> [Task description]
Copies of all lines containing the string "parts" are needed from the data below.
#### Exercise data
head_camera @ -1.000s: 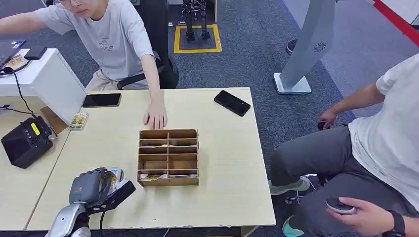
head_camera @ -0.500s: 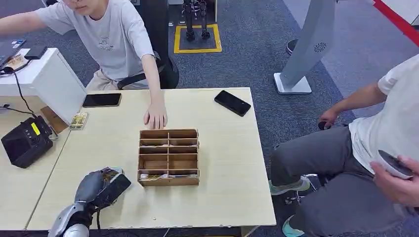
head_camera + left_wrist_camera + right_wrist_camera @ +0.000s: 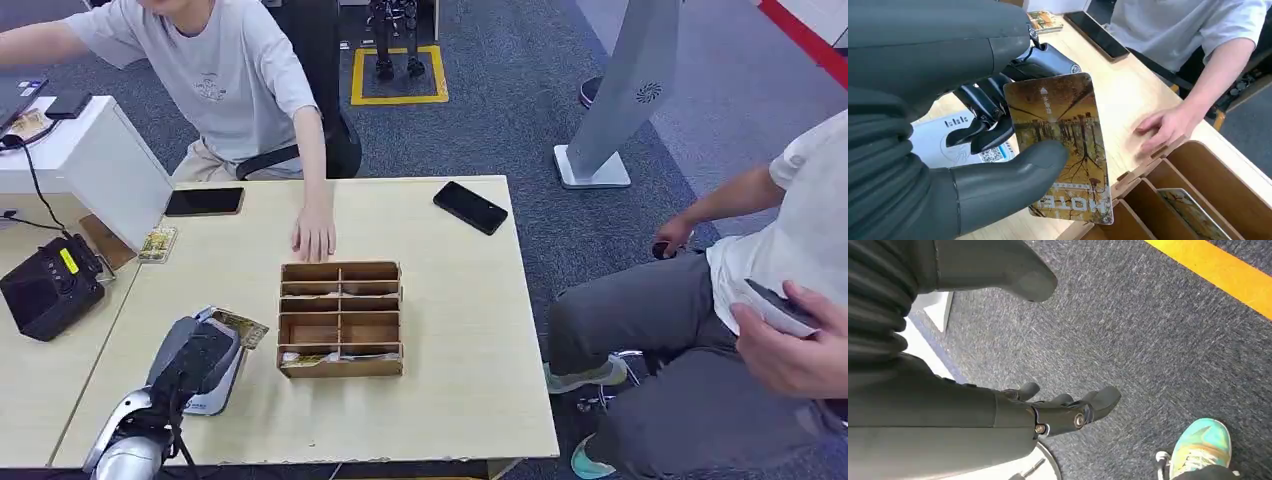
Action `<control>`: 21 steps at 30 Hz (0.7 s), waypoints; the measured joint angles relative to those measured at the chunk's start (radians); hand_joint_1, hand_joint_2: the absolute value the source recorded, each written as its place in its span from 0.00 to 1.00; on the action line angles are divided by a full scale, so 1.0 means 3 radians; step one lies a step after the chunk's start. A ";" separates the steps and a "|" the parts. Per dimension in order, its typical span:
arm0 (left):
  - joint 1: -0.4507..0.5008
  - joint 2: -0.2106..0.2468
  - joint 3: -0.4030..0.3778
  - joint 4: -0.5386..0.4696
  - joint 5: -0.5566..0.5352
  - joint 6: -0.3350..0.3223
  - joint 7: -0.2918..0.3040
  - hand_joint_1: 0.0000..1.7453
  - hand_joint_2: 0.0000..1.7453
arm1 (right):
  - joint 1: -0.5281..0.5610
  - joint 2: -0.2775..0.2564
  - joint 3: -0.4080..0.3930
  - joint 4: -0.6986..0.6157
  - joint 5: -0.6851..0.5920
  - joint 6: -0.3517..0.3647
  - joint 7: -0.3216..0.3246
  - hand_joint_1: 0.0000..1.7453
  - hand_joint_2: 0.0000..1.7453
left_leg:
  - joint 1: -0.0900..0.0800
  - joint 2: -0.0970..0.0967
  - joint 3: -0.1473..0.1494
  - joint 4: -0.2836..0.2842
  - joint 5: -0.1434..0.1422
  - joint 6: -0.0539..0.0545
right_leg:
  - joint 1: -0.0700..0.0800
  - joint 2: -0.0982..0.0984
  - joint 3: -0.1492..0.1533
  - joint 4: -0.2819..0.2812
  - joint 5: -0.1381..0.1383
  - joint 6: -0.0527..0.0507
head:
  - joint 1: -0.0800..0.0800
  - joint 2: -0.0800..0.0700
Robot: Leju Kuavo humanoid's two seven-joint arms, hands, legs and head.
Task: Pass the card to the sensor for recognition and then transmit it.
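Observation:
My left hand (image 3: 195,360) hovers over the table's near left part and pinches a brown-gold hotel card (image 3: 243,327) between thumb and fingers. In the left wrist view the card (image 3: 1063,130) stands clear in that hand (image 3: 948,150), thumb pressed on its face. A black sensor device (image 3: 45,290) sits on the neighbouring desk to the left, apart from the card. My right hand (image 3: 1058,410) hangs over the carpet, fingers apart and holding nothing.
A wooden compartment box (image 3: 341,318) with cards in its near slots stands mid-table, right of my hand. A white QR sheet (image 3: 948,137) lies under the hand. A person's hand (image 3: 315,238) rests behind the box. Two phones (image 3: 470,208) (image 3: 204,202) lie at the far edge. Another person (image 3: 780,305) sits at the right.
My left hand has turned and lifted, and the card now sticks out towards the box. The seated person on the right has raised a hand holding a small device.

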 joint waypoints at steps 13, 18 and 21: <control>0.0002 0.0003 0.0001 -0.0052 0.0000 0.0000 0.0000 1.00 1.00 | -0.0002 -0.0003 0.0001 0.0018 0.0000 -0.0003 0.0000 0.00 1.00 | 0.0000 0.0000 -0.0001 0.0000 0.0000 0.0000 | 0.0000 0.0000 -0.0001 0.0000 0.0000 0.0000 | -0.0001 0.0000; 0.0002 0.0003 0.0001 -0.0056 0.0000 0.0000 0.0000 1.00 1.00 | -0.0002 -0.0004 0.0001 0.0018 0.0000 -0.0003 0.0000 0.00 1.00 | 0.0000 0.0000 -0.0001 0.0000 0.0000 0.0000 | 0.0000 0.0000 -0.0001 0.0000 0.0000 0.0000 | -0.0001 0.0000; -0.0070 0.0030 0.0000 -0.0055 -0.0199 0.0163 -0.0084 1.00 1.00 | -0.0004 -0.0009 0.0005 0.0023 0.0001 -0.0011 -0.0037 0.00 1.00 | 0.0000 -0.0002 -0.0004 0.0004 0.0001 0.0000 | 0.0000 -0.0002 -0.0017 0.0000 0.0001 0.0000 | -0.0003 0.0000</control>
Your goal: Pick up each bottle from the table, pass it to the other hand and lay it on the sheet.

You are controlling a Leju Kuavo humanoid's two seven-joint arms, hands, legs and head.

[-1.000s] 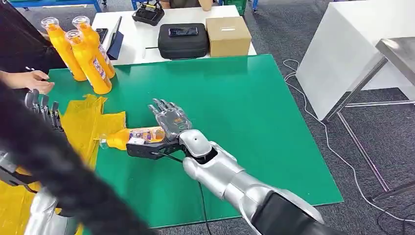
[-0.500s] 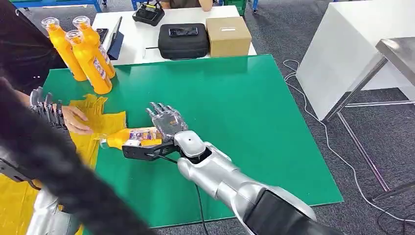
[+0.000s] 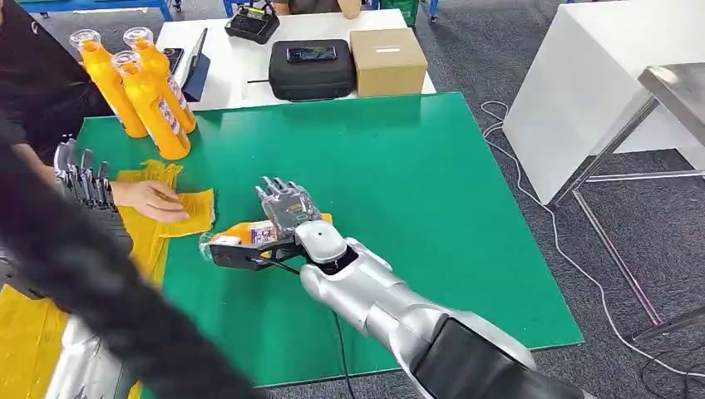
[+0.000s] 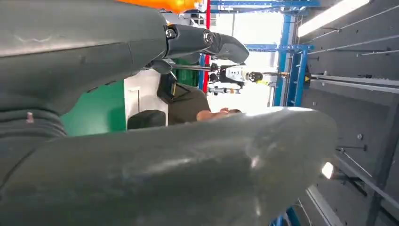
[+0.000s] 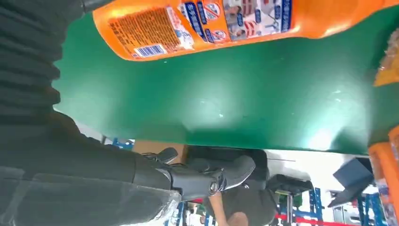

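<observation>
A: Which step is this?
B: Looks like pickup. Right hand (image 3: 287, 208) rests over the lying bottle (image 3: 249, 234), fingers spread, just beside the yellow sheet (image 3: 195, 208). Left hand (image 3: 83, 179): can't tell. Next it needs a firm grip.

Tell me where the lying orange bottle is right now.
In the head view, the lying orange bottle rests on the green table mat under the right hand, just right of the yellow sheet.
</observation>
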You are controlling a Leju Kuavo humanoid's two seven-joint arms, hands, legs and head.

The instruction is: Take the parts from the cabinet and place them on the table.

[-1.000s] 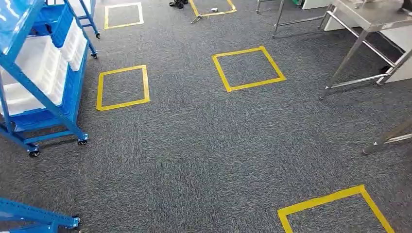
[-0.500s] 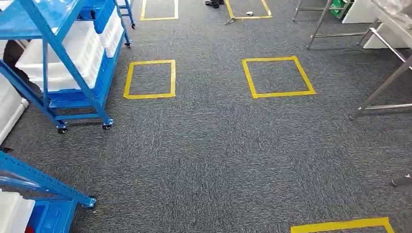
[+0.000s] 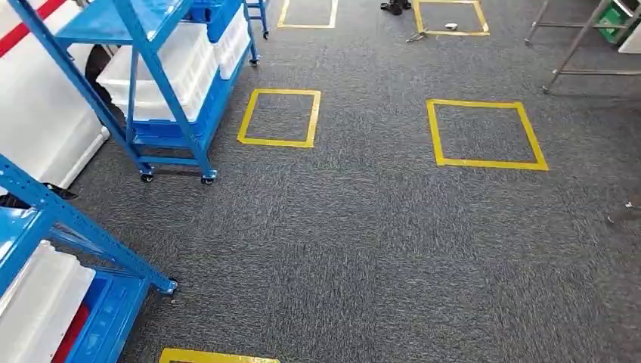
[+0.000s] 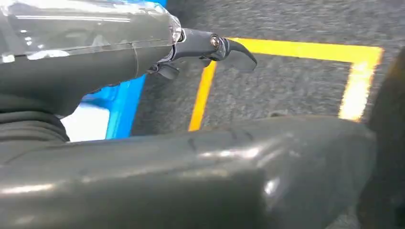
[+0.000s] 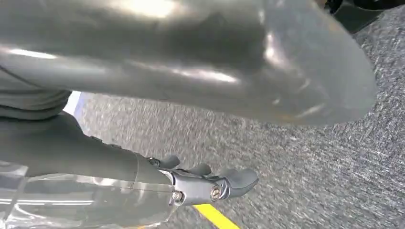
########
> [Answer to this task]
Action `<control>`: 21 steps at 30 Hz (0.7 s), waypoints; the measured joint angles relative to those measured at the chunk's start (radians); hand_joint_1, hand_joint_2: the absolute value the source recorded, each written as its place in its span from 0.00 to 1.00; on the action line angles are divided by a full scale, so 1.0 means 3 radians; step one lies a step after the chunk's start. A ";" separates the steps and a "|" the parts. Per dimension in order, its typical span:
The instruction is: Take the parts from the cabinet and place them on the table.

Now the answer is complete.